2. Auf der Grundlage des in § 14 Abs.4 UStG 1980 enthaltenen Rechnungsbegriffs wären die inhaltlichen Voraussetzungen einer die Vorsteuerabzugsberechtigung auslösenden Rechnung vor allem dem § 15 Abs.1 Nr.1 UStG 1980 zu entnehmen. Da der Vorsteuerabzugsanspruch auf der einzelnen an den vorsteuerabzugsbegehrenden Unternehmer ausgeführten Leistung beruht, ist zu erwägen, ob es zur Individualisierung der Leistung solcher Angaben in der Rechnung bedarf, die den der Leistung zugrunde liegenden Lebenssachverhalt so hinreichend beschreiben, daß der Leistungsbezug von anderen Leistungsbezügen unterscheidbar ist (vgl.
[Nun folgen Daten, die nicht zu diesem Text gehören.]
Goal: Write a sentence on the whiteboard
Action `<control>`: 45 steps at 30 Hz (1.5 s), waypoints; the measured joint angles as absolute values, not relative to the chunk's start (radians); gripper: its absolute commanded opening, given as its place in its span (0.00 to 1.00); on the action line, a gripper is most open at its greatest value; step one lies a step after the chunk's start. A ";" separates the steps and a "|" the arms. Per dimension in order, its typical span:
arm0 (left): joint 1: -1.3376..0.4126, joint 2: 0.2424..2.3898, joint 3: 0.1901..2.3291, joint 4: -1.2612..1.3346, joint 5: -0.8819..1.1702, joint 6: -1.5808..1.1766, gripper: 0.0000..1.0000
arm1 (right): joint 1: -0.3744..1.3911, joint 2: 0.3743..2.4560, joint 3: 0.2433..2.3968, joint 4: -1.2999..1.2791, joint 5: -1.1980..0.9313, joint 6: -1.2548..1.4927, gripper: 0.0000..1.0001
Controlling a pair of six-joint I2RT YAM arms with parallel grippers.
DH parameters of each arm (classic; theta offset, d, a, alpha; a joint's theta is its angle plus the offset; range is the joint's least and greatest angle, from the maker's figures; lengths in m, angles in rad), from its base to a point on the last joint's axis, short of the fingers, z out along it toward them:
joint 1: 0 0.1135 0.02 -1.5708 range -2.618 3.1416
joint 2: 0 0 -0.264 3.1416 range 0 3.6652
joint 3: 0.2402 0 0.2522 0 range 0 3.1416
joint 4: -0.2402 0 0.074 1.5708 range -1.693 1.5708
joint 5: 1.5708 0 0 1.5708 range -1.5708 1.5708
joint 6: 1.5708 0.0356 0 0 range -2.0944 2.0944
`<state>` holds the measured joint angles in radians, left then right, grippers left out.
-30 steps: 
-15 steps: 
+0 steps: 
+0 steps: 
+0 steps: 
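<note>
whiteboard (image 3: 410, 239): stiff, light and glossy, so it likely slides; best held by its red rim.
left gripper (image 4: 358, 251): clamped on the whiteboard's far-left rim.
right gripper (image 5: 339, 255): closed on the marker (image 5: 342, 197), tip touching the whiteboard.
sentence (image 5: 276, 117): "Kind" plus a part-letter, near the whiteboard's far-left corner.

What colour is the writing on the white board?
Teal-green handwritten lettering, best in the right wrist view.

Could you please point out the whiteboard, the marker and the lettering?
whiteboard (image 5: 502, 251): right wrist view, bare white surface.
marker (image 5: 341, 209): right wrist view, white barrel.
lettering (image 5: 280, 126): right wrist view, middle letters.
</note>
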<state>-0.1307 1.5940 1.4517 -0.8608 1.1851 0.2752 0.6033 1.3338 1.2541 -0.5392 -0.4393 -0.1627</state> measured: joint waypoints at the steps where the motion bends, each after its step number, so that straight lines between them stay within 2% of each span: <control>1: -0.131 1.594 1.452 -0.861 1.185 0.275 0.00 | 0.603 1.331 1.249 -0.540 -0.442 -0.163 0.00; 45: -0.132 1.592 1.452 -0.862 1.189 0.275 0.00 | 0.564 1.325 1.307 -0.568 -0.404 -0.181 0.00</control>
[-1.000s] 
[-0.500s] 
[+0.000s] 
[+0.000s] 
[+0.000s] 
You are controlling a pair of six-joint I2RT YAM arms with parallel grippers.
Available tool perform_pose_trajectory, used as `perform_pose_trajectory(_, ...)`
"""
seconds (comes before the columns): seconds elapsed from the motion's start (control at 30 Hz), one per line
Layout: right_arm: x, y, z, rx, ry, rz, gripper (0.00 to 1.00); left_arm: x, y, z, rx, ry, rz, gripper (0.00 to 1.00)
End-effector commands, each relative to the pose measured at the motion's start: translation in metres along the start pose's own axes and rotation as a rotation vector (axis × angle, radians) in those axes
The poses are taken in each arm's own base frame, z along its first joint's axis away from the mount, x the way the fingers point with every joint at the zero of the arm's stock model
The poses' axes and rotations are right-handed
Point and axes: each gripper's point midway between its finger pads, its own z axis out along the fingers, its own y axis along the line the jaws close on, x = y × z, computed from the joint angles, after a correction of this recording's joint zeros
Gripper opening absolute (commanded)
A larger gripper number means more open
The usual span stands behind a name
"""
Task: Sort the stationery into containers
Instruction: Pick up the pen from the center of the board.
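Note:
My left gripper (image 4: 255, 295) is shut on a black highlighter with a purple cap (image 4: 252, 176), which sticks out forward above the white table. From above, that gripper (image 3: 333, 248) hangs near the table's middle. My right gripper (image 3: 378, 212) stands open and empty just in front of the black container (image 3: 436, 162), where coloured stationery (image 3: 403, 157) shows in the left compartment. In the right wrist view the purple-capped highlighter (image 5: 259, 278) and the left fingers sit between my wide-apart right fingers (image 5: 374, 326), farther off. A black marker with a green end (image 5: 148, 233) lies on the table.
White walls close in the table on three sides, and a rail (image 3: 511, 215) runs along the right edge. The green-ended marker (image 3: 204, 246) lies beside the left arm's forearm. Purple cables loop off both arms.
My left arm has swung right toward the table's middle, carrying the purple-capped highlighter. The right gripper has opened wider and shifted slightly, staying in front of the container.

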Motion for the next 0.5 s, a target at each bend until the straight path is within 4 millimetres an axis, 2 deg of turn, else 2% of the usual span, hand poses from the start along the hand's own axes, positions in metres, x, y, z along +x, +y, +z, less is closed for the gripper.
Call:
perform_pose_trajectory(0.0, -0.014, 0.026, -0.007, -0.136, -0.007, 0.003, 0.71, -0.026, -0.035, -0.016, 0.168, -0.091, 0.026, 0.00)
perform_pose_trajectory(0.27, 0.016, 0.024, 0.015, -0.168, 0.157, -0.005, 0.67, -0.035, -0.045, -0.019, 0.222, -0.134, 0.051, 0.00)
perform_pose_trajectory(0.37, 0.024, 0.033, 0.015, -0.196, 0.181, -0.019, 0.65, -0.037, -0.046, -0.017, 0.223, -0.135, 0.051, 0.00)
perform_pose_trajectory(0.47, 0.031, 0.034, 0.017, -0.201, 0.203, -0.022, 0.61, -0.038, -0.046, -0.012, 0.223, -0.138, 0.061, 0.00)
Weiß, UR 1985, 25). Die Bejahung dieses Erfordernisses könnte die zutreffende Bezeichnung zumindest des leistenden Unternehmers, des Leistungsempfängers sowie der tatsächlich erbrachten Leistung erforderlich machen.
3. In tatsächlicher Hinsicht bestehen im Streitfall neben für die Rechtmäßigkeit des angefochtenen Umsatzsteuer-Bescheides 1982 sprechenden Umständen gewichtige, gegen die Rechtmäßigkeit sprechende Gründe, die Unklarheit in der Beurteilung der Tatfragen bewirken.
a) Das Finanzamt behauptet, die Firmen, von denen die Rechnungen erteilt worden sein sollen, existierten nicht. Gehandelt hätten Strohmänner für unbekannte ausländische Hintermänner, von denen in Wahrheit die Leistungen erbracht worden seien. Der leistende Unternehmer sei mithin in den Rechnungen nicht bezeichnet. Dazu bezieht sich das Finanzamt mit der Beschwerde auf Ermittlungsakten der Arbeitsverwaltung, die dem erkennenden Senat nicht vorliegen. Demgegenüber verweist der Antragsteller für seine gegenteilige Behauptung auf eingeholte Auskünfte und beschaffte Bescheinigungen von Finanzämtern, Sozialversicherungsträgern, der Bauberufsgenossenschaft und des Handelsregisters. Die in diesem Punkte bestehenden Unklarheiten über die tatsächlichen Grundlagen der Steuerfestsetzung rechtfertigen die Aussetzung der Vollziehung.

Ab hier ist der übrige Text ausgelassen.